Apr 13, 2021
University of Florida’s J. Scott Angle shares clean water success story

Rick Roth doesn’t look to regulation as the guide for how to use fertilizer. He looks first to science.

J. Scott Angle

He and his fellow Everglades Agricultural Area (EAA) farmers helped write one of Florida’s great environmental success stories. Regulations passed a generation ago called for a 25 percent reduction in phosphorus loads entering the Everglades from agricultural runoff in the EAA. Science helped Roth and his neighboring farmers reduce it by 57% on average over 25 years.

Scientists from the University of Florida’s Institute of Food and Agricultural Sciences (UF/IFAS) have researched and documented the effectiveness of best management practices (BMPs) in the EAA and elsewhere around the state.

We know we have to do more. SB 712, which passed during the 2020 Florida legislative session, calls for FDACS to develop research plans, in conjunction with UF/IFAS and other state universities and colleges, to evaluate existing BMPs to reduce nutrient runoff, recommend improvements and develop new BMPs.

FFVA has my pledge that UF/IFAS will perform as expected to update the science behind BMPs to meet growers’ 21st century needs.

I’ve redirected some of our already pandemic-squeezed resources to get started on nutrient studies on tomatoes and potatoes.

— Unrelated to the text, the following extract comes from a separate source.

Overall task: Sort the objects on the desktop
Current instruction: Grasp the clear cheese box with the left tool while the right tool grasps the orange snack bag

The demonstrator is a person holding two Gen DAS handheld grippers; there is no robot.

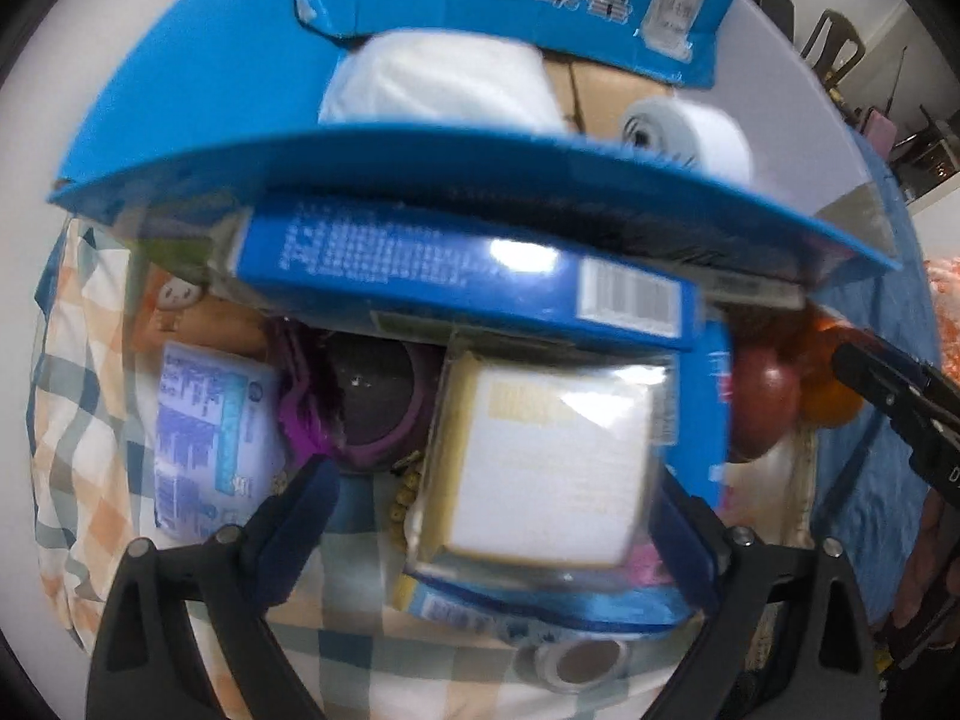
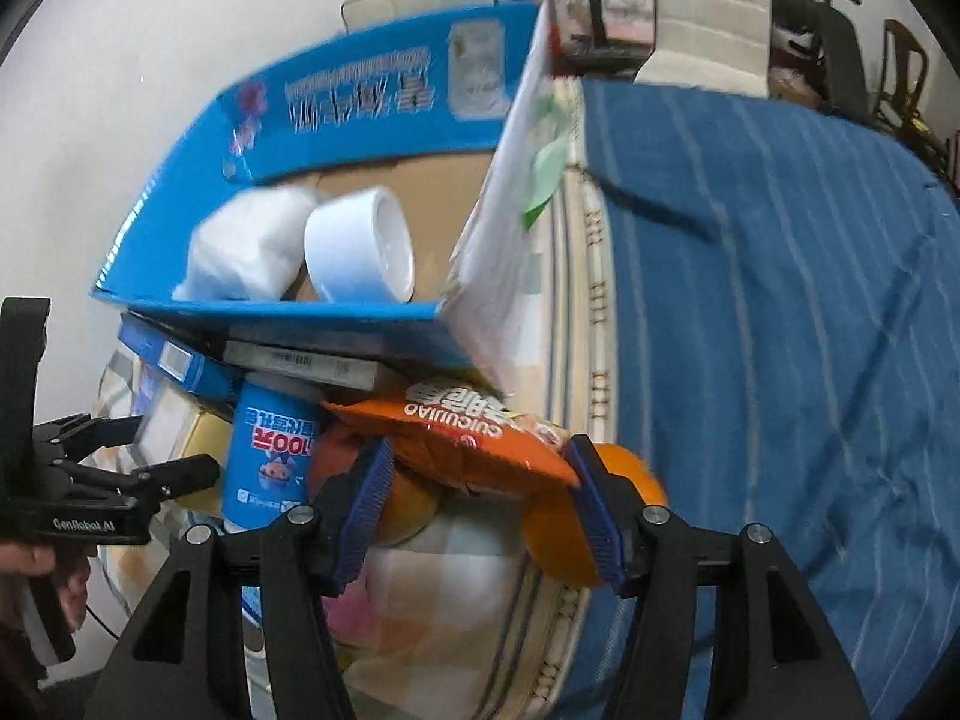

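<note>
Orange snack bag [image 2: 474, 444] shows only between right tongs [image 2: 480, 510].

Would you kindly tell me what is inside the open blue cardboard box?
Inside the open blue cardboard box lie a white tape roll and a white soft bundle on its brown floor. The near wall hides whatever sits just behind it.

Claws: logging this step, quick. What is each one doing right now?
Left claw: open, fingers either side of a clear-wrapped box, not gripping.
Right claw: open around an orange snack bag.

White wall [image 2: 150, 90]; cream chairs [image 2: 708, 18] behind a blue striped cloth [image 2: 780, 270]
</note>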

In four sites throughout the state, plants are already in the ground, going from idea to field in just three months. We hope to be able to secure additional funding to continue studies and do the research that needs to be done.

Part of the reason we could move so quickly is our long history providing the science that underpins BMPs. Scientists from the UF/IFAS Everglades Research and Education Center have long worked with Roth Farms and other EAA farmers on developing and refining BMPs that led to the phosphorus reductions.

Roth’s leadership positions, including his current roles on the board of FFVA as well as member of the Florida House of Representatives, have given him a megaphone to tell the BMP success story.

That story includes a sophisticated cover cropping system that keeps his soil healthy, adds needed plant fiber, prevents erosion and lays the groundwork for the absorption of phosphorus in his cane fields during cash crop season.

EAA farmers have grown sugar cane and vegetables in rotation since 1962. Rick’s father, Ray Roth, grew rice as a cover crop beginning in the 1960s. Roth Farms harvested its first rice crop in 1980, beginning a 40-year history of a cane-to-vegetable-to-rice crop rotation.

The flooded rice fields hold water longer in the summer, allowing more time to filter out nutrients. An added benefit is that the flooded fields drowned grubs, eliminating the use of pesticides during subsequent cane planting.

With all this, he maintained and even improved his cane yield. Phosphorus BMPs are developed to reduce nutrient runoff without reducing yield and profit, Roth emphasized.

Roth was so enthusiastic about the benefits of growing rice that he co-founded the Florida Rice Council in 1983 and served as its president from 1995 until he stepped down to serve in the Florida Legislature in 2017. Grower members of the current Florida Rice Growers Association in the EAA annually levy a fee on rice production to fund rice research and Extension.

Samira Daroub has been doing that research on the effectiveness of BMPs for nearly two decades. And she says Roth is a great example of the FFVA-Rice Council-EAA-UF/IFAS-South Florida Water Management District research partnership. Roth allows EREC faculty to use acreage on his farm for experiments, and he allows them easy access to his property to measure and monitor results. For example, UF/IFAS delivers soil test results quickly enough so that they’re actionable.

Roth’s message to his fellow Florida growers is to make sure their own BMP plan is backed by research.

Daroub continues her research and Extension on the effectiveness of BMPs in the EAA. Meanwhile, it’s time for a new generation of BMP science statewide, and you’ll get it, starting with tomatoes and potatoes. UF/IFAS has a new crop of soil and water scientists, agronomists, plant breeders and more to help write the next chapter of a clean water success story.

– Scott Angle is the University of Florida’s Vice President for Agriculture and Natural Resources and leader of the UF Institute of Food and Agricultural Sciences (UF/IFAS).